--- What you need to do ---
All lines before the one containing "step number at", plus that line itself, are to be printed exactly as they appear below.

═════ Dataset section

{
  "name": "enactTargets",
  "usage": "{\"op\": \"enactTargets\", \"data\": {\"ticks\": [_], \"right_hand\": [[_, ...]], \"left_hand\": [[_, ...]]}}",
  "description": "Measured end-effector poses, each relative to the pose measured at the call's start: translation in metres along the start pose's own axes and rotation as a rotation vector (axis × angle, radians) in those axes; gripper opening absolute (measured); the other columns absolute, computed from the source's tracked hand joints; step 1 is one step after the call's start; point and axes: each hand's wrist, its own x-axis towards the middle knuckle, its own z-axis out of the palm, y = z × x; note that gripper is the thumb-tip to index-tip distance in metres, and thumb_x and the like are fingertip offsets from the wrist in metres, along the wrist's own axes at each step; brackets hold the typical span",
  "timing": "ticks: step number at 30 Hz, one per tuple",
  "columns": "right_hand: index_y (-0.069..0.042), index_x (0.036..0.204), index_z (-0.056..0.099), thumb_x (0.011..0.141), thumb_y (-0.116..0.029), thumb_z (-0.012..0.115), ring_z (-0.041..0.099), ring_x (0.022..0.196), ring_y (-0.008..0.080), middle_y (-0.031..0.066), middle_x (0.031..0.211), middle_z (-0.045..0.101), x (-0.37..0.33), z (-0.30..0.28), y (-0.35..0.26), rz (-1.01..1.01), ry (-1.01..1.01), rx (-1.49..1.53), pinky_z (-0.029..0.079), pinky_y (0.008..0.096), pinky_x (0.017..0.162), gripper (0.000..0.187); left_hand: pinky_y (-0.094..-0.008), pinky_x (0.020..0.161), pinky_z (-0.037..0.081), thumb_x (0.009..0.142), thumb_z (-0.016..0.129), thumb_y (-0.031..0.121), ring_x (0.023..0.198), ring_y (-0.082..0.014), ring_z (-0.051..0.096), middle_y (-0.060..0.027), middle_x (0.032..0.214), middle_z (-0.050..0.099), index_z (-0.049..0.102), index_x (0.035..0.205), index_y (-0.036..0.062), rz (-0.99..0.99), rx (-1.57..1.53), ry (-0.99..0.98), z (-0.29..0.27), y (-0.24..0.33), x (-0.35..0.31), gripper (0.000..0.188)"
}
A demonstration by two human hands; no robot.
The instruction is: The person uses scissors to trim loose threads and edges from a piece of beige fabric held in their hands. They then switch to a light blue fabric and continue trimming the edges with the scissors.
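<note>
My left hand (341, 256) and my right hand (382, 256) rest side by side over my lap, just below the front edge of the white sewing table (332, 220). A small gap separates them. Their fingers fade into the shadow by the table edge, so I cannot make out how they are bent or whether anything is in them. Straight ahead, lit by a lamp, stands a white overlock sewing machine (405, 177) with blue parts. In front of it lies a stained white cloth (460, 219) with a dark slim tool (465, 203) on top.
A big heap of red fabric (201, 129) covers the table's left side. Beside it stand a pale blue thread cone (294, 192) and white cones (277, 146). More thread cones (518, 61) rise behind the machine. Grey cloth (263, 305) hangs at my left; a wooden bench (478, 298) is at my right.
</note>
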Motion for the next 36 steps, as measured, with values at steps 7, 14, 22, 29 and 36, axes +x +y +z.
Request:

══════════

--- Result ---
{
  "name": "enactTargets",
  "usage": "{\"op\": \"enactTargets\", \"data\": {\"ticks\": [_], \"right_hand\": [[_, ...]], \"left_hand\": [[_, ...]]}}",
  "description": "Measured end-effector poses, each relative to the pose measured at the call's start: translation in metres along the start pose's own axes and rotation as a rotation vector (axis × angle, radians) in those axes; gripper opening absolute (measured); the other columns absolute, computed from the source's tracked hand joints; step 1 is one step after the call's start; point and axes: each hand's wrist, its own x-axis towards the middle knuckle, its own z-axis out of the palm, y = z × x; note that gripper is the thumb-tip to index-tip distance in metres, and thumb_x and the like are fingertip offsets from the wrist in metres, along the wrist's own axes at each step; brackets hold the typical span",
  "timing": "ticks: step number at 30 Hz, one per tuple",

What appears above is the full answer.